Dr. Glen Gabbard, professor clínico de psiquiatria no Baylor College of Medicine, dedicou grande parte de sua carreira ao tratamento de médicos. Ele explicou por que seus pacientes médicos lutam para admitir que precisam de cuidados: “Você deveria saber tudo em uma crise com risco de vida. Não há espaço para dúvidas”, disse. O Dr. Gabbard observou que uma maneira pela qual os médicos buscam ajuda é por meio de uma “consulta na calçada”. Um amigo pode parar você no refeitório do hospital e pedir uma receita rápida de Prozac. Os médicos não são apenas pacientes terríveis, mas muitas vezes somos esmagados pelo tempo e também podemos dar aos colegas médicos um cuidado terrível. De acordo com o Dr. Gabbard, essas consultas podem ser apressadas, e alguns psiquiatras são muito rápidos em confiar no conhecimento médico de seus colegas. Tudo isso ajudou a criar uma espécie de mercado subterrâneo para cuidados médicos de saúde mental. Uma regra muitas vezes não dita: se você precisar procurar atendimento de saúde mental, faça-o em silêncio. Encontre um terapeuta fora de sua cidade que documente apenas o mínimo em seu prontuário, pague apenas em dinheiro, não deixe que seja cobrado de sua companhia de seguros. Certifique-se de que não há nenhum rastro de papel. À medida que entramos no terceiro ano da pandemia e nos aproximamos de um milhão de americanos mortos, é hora de a assistência médica americana reconhecer o pedágio de seus médicos e o que deve. Os últimos dois anos foram caracterizados por ataques violentos contra médicos, acompanhados por horas ainda mais longas, pacientes mais doentes, pagamento de insalubridade limitado e sacrifícios familiares. Uma pesquisa realizada no segundo semestre de 2020 descobriu que cerca de um quinto dos médicos estava pensando em deixar sua prática dentro de dois anos. Talvez a parte mais triste seja que os médicos que muitas vezes estamos perdendo são exatamente os que precisamos: os gentis que você quer segurando a mão de sua mãe, os atenciosos e meticulosos que ligam para você no dia de folga.

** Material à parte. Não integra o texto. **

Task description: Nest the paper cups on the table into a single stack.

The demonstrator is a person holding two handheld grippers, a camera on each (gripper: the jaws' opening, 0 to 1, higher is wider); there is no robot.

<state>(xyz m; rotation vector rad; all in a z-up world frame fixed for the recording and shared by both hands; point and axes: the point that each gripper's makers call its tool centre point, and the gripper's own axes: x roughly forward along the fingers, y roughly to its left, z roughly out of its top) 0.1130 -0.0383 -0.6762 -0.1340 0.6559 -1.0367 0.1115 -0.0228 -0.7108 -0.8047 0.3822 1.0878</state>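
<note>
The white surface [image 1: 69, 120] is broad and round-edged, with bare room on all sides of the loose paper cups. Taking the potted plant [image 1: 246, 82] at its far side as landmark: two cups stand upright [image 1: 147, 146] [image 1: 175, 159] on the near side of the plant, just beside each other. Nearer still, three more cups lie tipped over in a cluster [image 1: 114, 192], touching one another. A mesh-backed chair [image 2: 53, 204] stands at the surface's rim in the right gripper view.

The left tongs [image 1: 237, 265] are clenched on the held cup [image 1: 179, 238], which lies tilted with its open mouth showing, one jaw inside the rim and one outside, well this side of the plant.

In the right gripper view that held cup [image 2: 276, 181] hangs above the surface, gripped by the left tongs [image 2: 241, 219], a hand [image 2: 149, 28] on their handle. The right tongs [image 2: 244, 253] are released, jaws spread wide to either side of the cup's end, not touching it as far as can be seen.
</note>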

A solução mais rápida e fácil para esse problema é eliminar as questões sobre saúde mental do médico dos pedidos de licenciamento estadual e dos formulários de credenciamento hospitalar. Isso exigiria uma mudança fundamental de paradigma para a comunidade médica. Outras soluções incluem mais tempo livre do médico, políticas abrangentes de licença parental e pagamento de periculosidade adequado. Um ex-colega me disse que é desaconselhável que eu escreva este ensaio. Posso sentir minhas mãos suando enquanto digito. Mas prefiro ser o médico que confessa tudo em vez daquele que enterra as lembranças de crianças mortas em garrafas de bourbon ou seringas de fentanil. Este ensaio não é corajoso; é tolo, mas necessário. É hora de concordarmos coletivamente que os médicos são dignos da mesma compaixão que damos aos nossos pacientes. Nós, como médicos, testemunhamos os momentos mais feios e gloriosos da humanidade, por isso é natural que fiquemos profundamente comovidos e às vezes perturbados por tudo isso. Reconhecer essa vulnerabilidade não é fraqueza. Isso me torna um médico melhor. É o que me permite segurar a mão de um paciente sob a luz fluorescente de um hospital estéril no meio da noite ou acariciar o sangue coagulado da mecha de cabelo de uma criança. Não tenho todas as respostas, mas não posso mais ver meus colegas sofrerem. A audácia dos médicos em serem humanos deve ofuscar a caixa de seleção fria e indiferente da instituição médica.